The Story of bKash
bKash, a subsidiary of BRAC Bank, provides safe, convenient and easy ways to make payments and money transfer services via mobile phones to both the unbanked and the banked people of Bangladesh. Through partnerships with all major mobile operators of Bangladesh, bKash's technology allows 98% of the country's mobile users to access its service via very basic handsets.
Bangladesh, home to 165 million people, represents a unique opportunity for a mobile money platform: universal wireless network coverage, widespread personal ownership of mobile phones, a cash economy, poor physical infrastructure, and a favorable regulatory environment for a bank-led initiative. bKash presents a compelling business plan and social uplifting agenda which capitalizes on these factors to dramatically expand access to formal financial services for the people of Bangladesh, less than 10% of them so far have encountered any formal banking facility.
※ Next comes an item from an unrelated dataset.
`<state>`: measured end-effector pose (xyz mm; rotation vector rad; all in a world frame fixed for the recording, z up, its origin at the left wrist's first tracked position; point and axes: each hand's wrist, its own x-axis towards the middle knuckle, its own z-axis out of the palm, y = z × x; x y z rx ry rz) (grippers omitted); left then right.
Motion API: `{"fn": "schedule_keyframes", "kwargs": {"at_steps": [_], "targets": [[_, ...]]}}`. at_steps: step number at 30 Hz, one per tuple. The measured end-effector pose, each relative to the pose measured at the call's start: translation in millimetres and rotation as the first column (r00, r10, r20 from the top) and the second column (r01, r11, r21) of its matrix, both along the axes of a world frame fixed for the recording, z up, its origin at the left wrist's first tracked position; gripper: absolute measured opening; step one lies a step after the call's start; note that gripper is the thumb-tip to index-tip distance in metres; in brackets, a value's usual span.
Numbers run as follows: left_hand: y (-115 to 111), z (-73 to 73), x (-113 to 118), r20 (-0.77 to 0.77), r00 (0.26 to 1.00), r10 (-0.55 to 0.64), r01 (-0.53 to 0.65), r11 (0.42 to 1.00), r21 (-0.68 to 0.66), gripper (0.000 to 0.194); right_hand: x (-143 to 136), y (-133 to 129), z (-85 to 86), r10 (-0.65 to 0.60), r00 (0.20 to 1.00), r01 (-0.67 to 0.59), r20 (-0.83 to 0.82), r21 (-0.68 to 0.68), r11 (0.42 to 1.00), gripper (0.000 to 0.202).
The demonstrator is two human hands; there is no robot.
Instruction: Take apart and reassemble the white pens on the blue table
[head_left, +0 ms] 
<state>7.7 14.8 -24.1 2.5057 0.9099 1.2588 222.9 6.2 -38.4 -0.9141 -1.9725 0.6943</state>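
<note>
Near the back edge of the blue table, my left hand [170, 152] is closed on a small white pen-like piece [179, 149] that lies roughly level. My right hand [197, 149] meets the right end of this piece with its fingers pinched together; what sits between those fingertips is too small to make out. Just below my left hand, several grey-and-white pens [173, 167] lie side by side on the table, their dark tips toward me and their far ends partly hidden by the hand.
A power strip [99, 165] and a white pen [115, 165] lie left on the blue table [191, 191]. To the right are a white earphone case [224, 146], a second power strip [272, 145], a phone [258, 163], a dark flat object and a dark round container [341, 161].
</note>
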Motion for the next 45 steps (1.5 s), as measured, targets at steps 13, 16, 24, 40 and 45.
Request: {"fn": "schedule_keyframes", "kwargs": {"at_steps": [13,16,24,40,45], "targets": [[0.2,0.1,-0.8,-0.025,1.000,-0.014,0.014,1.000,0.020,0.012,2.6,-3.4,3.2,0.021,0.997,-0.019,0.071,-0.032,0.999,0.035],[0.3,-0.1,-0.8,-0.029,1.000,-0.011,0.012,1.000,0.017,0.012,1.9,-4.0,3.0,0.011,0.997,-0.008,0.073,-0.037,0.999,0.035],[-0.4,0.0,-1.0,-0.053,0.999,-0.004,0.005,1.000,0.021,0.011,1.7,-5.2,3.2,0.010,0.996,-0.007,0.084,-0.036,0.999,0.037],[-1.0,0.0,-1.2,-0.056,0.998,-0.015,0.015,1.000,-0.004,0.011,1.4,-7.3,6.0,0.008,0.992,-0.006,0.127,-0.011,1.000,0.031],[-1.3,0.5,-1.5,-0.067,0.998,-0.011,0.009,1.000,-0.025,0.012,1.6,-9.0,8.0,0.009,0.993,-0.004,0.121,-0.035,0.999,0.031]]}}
Reasons for the poor penetration of the banking sector are partly due to Bangladesh's weak infrastructure, conventional banking practice of not catering the poor, and lack of technology that could reach the poor. While these factors have created a fertile environment for microfinance, they have left little incentive for formal banks to venture out of the large cities. As such, poor and rural populations rarely encounter the formal banking sector.
A bKash mobile walletis customer's financial account, into which money can be deposited and out of which money can be withdrawn or used for various services. Customers are able to receive electronic money into their bKash accounts through salary, loan, domestic remittance, and other disbursements and eventually cash-out the electronic money at any of bKash's vast of agent network of 90 thousand retail points.According to CGAP, the World Bank group that works on access to finance, by March 2014, 22% of Bangladesh's adults use mobile money and a significant part of such mobile money adopters use bKash.
One of the reasons for bKash's success is its focus on serving the poor. It was important to come up with a simple interface that can be accessed by the cheapest (i.e. $15) handset. Smartphones would make it easy to implement mobile money, but the service would then be limited to only affluent customers and would defeat the purpose of reaching the unbanked and poor. bKash opted for USSD that allowed anybody to access bKash platform by dialing an access code, regardless of the sophistication of the handset.
Registering for bKash and cashing-in services are free of charge. For person-to-person (P2P) transfers, customers pay a flat fee of BDT 5 (or $.06) irrespective of the size of the transaction. In case a customer wants to cash-out, there is a flat fee of 1.85% on the amount withdrawn. For example, if a user wants to cash-out BDT 50, the cash-out fee is BDT 0.92 (or $.01). Many bKash customers have such small tickets, but their large volume compensates for the apparent small ticket size. bKash's focus on reaching the poor distinguishes it from services that have fees for cash-in or minimum cash-out fee.
Considering the size of the potential customer base, bKash adopted a highly scalable electronic payment platform outsourced from VISA that offers the global standard of financial data processing and security.
bKash has built its foundation capitalizing the unique resource base of its four stakeholders--BRAC Bank, Money in Motion, International Finance Corporation and the Bill & Melinda Gates Foundation. BRAC Bank, a SME focused private commercial bank in Bangladesh, works closely with its parent organization, BRAC, which has grass-root presence in every corner of Bangladesh. Money in Motion, besides bringing entrepreneurial leadership brings together investors and initiators of successful mobile network, mobile money and mobile commerce operators. IFC and Gates Foundation, along with the capital, bring global governance practices and knowledge on Financial Inclusion.
The writer is Chief Executive Officer, bKash Ltd.